Starting point is 00:49:55 but didn't really care about how to get VSS, I guess. Um, so like it's interesting that you've heard about bloom, but like we haven't seen a lot of people actually using the container for it. Like a lot of people are interested, but I guess there's not a lot of adoption yet. Yep, interesting. What about in terms of, so I know Redis has their own modules and those were sort of licensed separately and I think they had a Bloom filter one, or like a probabilistic one. I imagine there's only so many ways to write a Bloom filter.

Starting point is 00:50:20 Is that hard to, I guess, write a Bloom filter without encroaching on their license? I don't know how licensing works in that particular area. Well, first, yeah, yeah, like this is... You understand what the question I'm asking there? I mean, yeah, I'll first definitely say I'm not a lawyer. I don't. Yeah, for sure. But like, the way we think about it is that the API, we can kind of emulate as needed,

Starting point is 00:50:45 like decide what's useful, what's not. And then the underlying implementation, we just, you know, don't look at their code. We just build our own thing. In this case, I do know that theirs is written, actually, I don't know this. I think it's in C++. It might be in C, I don't know that specific,

Starting point is 00:51:02 but ours is written in Rust. So at least that level, we know the code looks different. But yeah, so just like from a project hygiene perspective, we don't look at their code. They can, we look at, we might look at their docs, but we won't look at their actual code that they've written. Yeah. Yeah. Interesting. Okay. You said that's written in Rust.

Starting point is 00:51:24 Okay. What, I guess what said that's written in Rust. I guess what is Valqy written in?
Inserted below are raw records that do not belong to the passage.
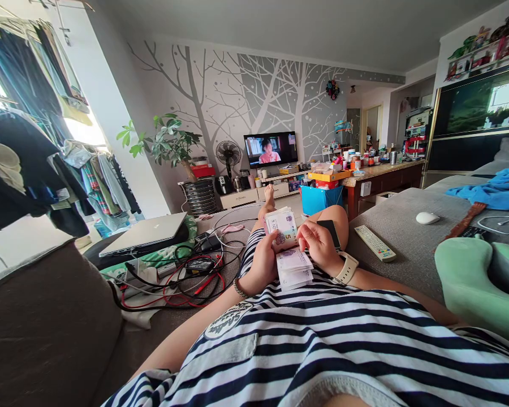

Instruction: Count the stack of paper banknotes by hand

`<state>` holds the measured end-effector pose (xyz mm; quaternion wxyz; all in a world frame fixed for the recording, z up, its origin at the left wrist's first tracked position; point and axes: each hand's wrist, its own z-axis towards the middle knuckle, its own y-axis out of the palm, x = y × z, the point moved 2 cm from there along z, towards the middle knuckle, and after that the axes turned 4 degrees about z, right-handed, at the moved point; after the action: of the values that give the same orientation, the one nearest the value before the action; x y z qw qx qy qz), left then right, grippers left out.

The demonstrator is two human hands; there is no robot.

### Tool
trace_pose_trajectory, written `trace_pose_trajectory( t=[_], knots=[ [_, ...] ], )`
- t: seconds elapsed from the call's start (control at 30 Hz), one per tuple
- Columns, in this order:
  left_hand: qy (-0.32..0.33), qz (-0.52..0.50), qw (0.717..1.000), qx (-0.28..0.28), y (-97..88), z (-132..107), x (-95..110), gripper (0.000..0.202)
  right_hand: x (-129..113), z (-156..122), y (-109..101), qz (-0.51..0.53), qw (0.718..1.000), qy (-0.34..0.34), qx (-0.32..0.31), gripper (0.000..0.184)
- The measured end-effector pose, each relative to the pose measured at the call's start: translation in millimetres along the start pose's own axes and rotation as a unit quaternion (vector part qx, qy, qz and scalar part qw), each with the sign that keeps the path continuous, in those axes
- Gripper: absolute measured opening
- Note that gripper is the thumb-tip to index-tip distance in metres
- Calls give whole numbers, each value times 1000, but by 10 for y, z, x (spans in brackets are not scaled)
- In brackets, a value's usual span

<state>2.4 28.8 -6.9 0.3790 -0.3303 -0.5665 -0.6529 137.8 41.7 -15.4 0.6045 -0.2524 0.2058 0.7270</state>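
Note:
I lie back on a grey sofa in a striped shirt and hold a stack of banknotes point(292, 267) over my lap. My left hand point(264, 261) is wrapped round the stack from the left, with a beaded bracelet on the wrist. My right hand point(319, 244), with a white watch band, has its fingers curled on the notes, and one note point(282, 226) stands lifted above the stack. A dark phone point(330, 230) rests on my raised knee just behind the right hand.
A laptop point(146, 233) and a tangle of red and black cables point(186, 277) lie to my left. A remote point(375, 243), a white mouse point(427, 217) and a green cushion point(475, 282) sit on the sofa to my right. A television point(270, 148) plays ahead.

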Motion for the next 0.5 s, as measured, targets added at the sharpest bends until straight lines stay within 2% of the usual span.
trace_pose_trajectory(
  t=[0.2,0.27,0.37,0.5],
  knots=[
    [13,24,1000,1,41,-79,69,10,93,64,-50,-90,992,48,76,40],
    [23,30,999,0,43,-85,74,9,115,71,-56,-109,990,54,76,41],
    [17,21,1000,-12,33,-60,51,20,130,71,-62,-126,989,45,69,41],
    [1,7,1000,15,-6,-5,18,23,126,66,-67,-119,990,36,65,39]
  ],
)
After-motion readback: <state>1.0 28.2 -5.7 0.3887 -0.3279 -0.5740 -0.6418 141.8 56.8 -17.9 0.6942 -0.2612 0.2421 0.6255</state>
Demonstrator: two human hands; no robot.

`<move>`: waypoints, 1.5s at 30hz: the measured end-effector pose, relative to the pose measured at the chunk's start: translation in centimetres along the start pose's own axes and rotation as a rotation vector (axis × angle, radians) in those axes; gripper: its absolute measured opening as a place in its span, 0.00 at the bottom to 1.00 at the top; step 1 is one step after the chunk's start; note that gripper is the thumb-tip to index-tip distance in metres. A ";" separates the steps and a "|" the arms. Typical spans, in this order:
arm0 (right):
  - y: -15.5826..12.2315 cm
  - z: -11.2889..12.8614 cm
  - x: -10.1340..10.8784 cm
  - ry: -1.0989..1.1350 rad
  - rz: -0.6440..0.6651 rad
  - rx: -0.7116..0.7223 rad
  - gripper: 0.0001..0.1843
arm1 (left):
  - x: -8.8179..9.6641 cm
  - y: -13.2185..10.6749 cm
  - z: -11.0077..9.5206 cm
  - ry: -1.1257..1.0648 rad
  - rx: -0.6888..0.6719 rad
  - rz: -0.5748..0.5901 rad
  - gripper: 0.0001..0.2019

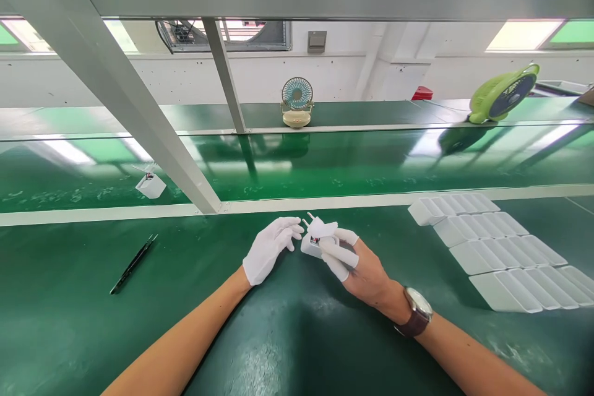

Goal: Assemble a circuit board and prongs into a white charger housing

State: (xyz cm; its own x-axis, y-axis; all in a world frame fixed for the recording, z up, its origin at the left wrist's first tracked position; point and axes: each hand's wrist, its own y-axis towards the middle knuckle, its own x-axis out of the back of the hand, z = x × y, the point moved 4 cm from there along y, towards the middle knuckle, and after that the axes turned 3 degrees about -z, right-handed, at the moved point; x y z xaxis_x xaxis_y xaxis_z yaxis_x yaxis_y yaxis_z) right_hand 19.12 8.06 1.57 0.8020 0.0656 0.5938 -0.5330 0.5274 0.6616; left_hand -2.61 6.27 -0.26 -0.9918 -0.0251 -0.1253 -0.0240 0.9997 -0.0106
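Green bench [139, 334]: plug [319, 236], prongs pointing up-left.

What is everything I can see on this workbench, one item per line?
Small white plastic plug housing with metal prongs: one, white, held over the green bench between both hands.
Open white plastic housing: one, white, on the shiny green belt at the left.
Black slim tweezers: one, black, lying on the bench at the left.
White plastic covers in rows: four rows, white, on the bench at the right.
Small beige desk fan: one, beige with blue blades, far shelf, centre.
Green desk fan: one, lime green, far shelf, right.
Left hand: white glove, fingertips by the housing.
Right hand: white finger cots, brown wristwatch, gripping the housing.
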 end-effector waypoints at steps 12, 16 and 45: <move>-0.5 -0.9 -1.9 0.110 0.202 -0.113 0.20 | -0.4 -0.3 -1.1 0.140 -0.013 -0.009 0.21; -0.4 -1.8 -1.6 0.555 0.044 -0.468 0.19 | -0.9 -0.7 -0.1 0.329 -0.068 -0.040 0.33; -0.6 0.3 -3.7 1.468 0.222 -1.018 0.15 | -3.7 -2.6 -1.0 0.974 -0.261 0.082 0.36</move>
State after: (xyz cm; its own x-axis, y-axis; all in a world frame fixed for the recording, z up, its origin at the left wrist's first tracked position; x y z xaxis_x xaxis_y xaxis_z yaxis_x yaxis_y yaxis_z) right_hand 16.37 7.20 -0.90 0.6075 0.5208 -0.5997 -0.7488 0.6273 -0.2137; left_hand 0.96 3.81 1.20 -0.6594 -0.0557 0.7498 0.1378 0.9714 0.1934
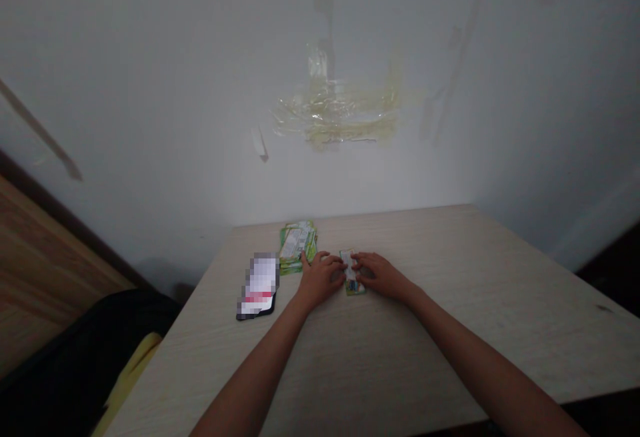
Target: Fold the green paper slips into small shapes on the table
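A small printed card (350, 262), pale with green and coloured patches, lies on the table between my two hands. My left hand (320, 280) grips its left edge with curled fingertips, the little finger held out toward the card pile. From the other side, the fingers of my right hand (383, 276) are closed on the right edge. Whether it is one card or a thin stack I cannot tell. Just left of my left hand lies a loose pile of similar green-and-white cards (299, 240), overlapping unevenly.
A phone (259, 284) with a blurred, lit screen lies left of my left hand. The pale wooden table (400, 370) meets a wall (200, 90) patched with clear tape (340, 114). Dark and yellow cloth (133, 370) sits beside the table's left edge.
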Action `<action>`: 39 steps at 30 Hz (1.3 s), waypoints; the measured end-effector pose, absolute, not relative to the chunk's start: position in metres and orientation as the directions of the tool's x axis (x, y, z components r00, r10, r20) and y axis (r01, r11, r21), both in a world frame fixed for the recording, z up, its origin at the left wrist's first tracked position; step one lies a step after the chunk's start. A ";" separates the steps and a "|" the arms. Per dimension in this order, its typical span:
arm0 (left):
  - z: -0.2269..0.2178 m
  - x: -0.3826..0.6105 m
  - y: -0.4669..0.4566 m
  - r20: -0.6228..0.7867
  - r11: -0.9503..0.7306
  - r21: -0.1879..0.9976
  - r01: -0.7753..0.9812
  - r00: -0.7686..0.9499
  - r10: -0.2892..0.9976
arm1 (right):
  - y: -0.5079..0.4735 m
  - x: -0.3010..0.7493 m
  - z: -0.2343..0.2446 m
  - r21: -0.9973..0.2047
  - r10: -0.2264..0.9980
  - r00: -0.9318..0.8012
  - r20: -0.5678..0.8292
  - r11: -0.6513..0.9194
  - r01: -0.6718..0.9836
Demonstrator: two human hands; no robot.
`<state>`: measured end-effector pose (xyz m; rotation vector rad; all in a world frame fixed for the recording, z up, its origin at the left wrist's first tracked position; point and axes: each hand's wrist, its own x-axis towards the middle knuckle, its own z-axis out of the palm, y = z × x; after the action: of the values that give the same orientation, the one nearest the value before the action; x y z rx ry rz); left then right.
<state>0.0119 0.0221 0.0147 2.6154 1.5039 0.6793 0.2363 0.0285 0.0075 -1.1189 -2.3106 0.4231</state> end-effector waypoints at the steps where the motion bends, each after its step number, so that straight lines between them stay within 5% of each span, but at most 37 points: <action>1: 0.015 0.012 0.022 0.342 -0.526 0.257 0.811 0.433 0.834 | 0.029 0.236 0.007 -0.486 0.791 -0.514 0.332 0.610 0.625; 25: 0.014 0.012 0.017 0.322 -0.510 0.198 0.837 0.436 0.840 | 0.025 0.237 0.008 -0.428 0.784 -0.527 0.329 0.621 0.657; 39: 0.018 0.011 0.016 0.271 -0.486 0.251 0.837 0.421 0.865 | 0.031 0.249 0.010 -0.518 0.744 -0.609 0.273 0.648 0.559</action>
<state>0.0114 0.0155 0.0177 2.5830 1.5502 0.5643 0.2488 0.0310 0.0105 -1.0187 -2.3984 0.5329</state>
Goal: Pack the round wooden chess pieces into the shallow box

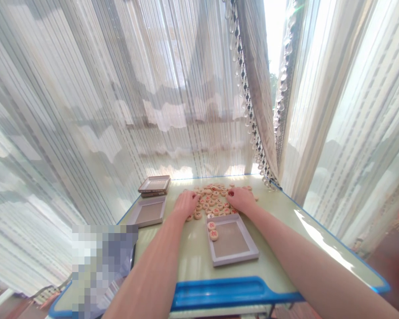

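Many round wooden Chinese chess pieces with red or black characters lie in a loose heap on the table. My left hand is at the heap's left edge, its fingers curled and closed; whatever they may hold is hidden. On the right side of the heap, my right hand pinches a chess piece, mostly covered by the fingers. Nearer to me, between my forearms, is a shallow open box tray. Two red-marked pieces sit along its left wall.
Another shallow box tray lies to the left, with stacked box parts behind it. A blurred-out device is at the table's front left. The table has a blue edge; curtains hang behind it.
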Demonstrator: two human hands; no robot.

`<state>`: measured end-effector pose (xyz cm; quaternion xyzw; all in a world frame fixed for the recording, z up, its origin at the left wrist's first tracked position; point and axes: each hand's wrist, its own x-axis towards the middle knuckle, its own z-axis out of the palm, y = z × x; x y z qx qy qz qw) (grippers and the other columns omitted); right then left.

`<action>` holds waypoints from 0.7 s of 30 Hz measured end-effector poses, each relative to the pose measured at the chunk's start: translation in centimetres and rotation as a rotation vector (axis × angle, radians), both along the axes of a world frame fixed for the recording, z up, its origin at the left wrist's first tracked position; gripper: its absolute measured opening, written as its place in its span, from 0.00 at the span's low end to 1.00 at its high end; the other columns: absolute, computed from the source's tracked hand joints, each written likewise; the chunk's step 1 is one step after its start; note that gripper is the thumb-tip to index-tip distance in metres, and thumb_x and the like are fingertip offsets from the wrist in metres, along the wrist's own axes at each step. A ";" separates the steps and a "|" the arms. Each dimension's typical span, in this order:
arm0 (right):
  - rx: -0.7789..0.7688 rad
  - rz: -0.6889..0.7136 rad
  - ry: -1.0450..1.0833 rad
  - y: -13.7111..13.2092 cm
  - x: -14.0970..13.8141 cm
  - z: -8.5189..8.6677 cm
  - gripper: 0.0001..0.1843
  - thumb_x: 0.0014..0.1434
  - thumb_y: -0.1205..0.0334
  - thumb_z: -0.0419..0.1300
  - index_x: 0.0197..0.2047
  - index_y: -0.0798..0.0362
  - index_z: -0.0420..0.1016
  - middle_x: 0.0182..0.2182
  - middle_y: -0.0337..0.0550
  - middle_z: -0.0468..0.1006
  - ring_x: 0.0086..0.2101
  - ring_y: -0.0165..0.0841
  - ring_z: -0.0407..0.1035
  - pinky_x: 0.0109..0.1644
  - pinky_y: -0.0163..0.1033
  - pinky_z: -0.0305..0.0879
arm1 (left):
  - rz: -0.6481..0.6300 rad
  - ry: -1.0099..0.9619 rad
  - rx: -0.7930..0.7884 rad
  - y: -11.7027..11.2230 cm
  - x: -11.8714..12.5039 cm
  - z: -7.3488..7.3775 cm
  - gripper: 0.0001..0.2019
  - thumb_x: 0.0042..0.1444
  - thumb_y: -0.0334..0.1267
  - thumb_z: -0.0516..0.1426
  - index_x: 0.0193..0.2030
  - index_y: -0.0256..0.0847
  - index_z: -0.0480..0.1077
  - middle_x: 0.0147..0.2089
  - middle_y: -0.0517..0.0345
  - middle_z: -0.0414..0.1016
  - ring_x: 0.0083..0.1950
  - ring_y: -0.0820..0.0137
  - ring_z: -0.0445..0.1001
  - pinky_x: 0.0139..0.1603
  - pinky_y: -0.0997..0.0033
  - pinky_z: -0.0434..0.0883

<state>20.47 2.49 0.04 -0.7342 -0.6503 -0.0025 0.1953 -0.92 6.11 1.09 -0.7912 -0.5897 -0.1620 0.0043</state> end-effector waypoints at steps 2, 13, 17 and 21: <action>0.007 -0.004 0.023 0.1 -0.1 0.0 0.17 0.54 0.56 0.52 0.43 0.49 0.76 0.40 0.46 0.77 0.47 0.44 0.63 0.47 0.45 0.57 | -0.002 0.017 -0.002 0.0 -0.1 -0.1 0.18 0.59 0.43 0.45 0.25 0.40 0.70 0.32 0.52 0.75 0.38 0.66 0.73 0.39 0.71 0.65; 0.087 0.113 0.044 -0.4 0.0 0.3 0.12 0.51 0.65 0.53 0.35 0.48 0.77 0.38 0.39 0.76 0.43 0.38 0.62 0.48 0.40 0.55 | 0.195 0.003 0.143 -0.3 -0.9 1.3 0.16 0.58 0.36 0.45 0.43 0.39 0.72 0.46 0.45 0.73 0.51 0.62 0.69 0.50 0.65 0.64; 0.058 0.096 0.024 -0.6 -0.1 0.5 0.12 0.52 0.63 0.52 0.33 0.48 0.78 0.38 0.41 0.77 0.43 0.39 0.63 0.47 0.41 0.56 | 0.195 0.042 0.036 0.1 -1.5 0.6 0.16 0.58 0.36 0.46 0.45 0.35 0.72 0.45 0.40 0.74 0.51 0.59 0.70 0.50 0.63 0.65; 0.042 0.014 -0.030 -0.6 0.3 0.7 0.15 0.52 0.55 0.53 0.36 0.50 0.78 0.42 0.47 0.75 0.44 0.43 0.65 0.45 0.44 0.59 | 0.178 -0.024 0.011 0.3 -1.4 0.5 0.18 0.56 0.30 0.45 0.48 0.35 0.70 0.48 0.42 0.73 0.51 0.62 0.70 0.50 0.66 0.65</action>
C? Written in C. OK. But then modules can be written in Rust, or parts of Valqy can be written in Rust, or how does that interrupt work?

Starting point is 00:51:35 So the way we've structured it right now is that the core project, Valqy itself, will be in C. And I guess technically, we allow C++ for certain types of surrounding libraries, but the main project needs to be in C. So one of the benefits of using modules is these modules can be built with a different compiling. They could be in Rust, they could be in C++. Theoretically, they could be in Go. And that was, you know, if it makes more sense to write in Rust, we also have this like Rust

Starting point is 00:52:10 SDK to make it very easy to write safe Rust code. I don't know how familiar with Rust. I'm not. No, we just I just had another person not talking about Rust. And I was like, man, this is good stuff. But I can't ask a question here. So yeah, I you should you should learn Russ. I love us so much.

Starting point is 00:52:27 I should do. OK, that's what I hear about. So so many people. So, yeah, if you want it, well, so my slightly more nuanced take, even though this wasn't your question, system level programming. If you're working in a large team where there's varying levels of skill, Ross is very good at forcing everyone to write high quality code. Right? So I think a lot of organizations are like swooning over it because it's very good. Like you can take a college grad. It's very easy to learn Rust because there's so much documentation

Starting point is 00:52:56 about it. And you don't have to worry about them, like making mistakes about like memory safety or like leaking memory too much because it constrains big projects really well. So that's why I think a lot of people kind of like it. It does some syntax stuff I like, it does some stuff I don't like. And yeah, I think it's a good language. Gotcha. Gotcha. Do you think most modules will be written in Rust going forward or it hasn't been in the practice so far? So right now we have three modules, right? So we have JSON, which is in C++.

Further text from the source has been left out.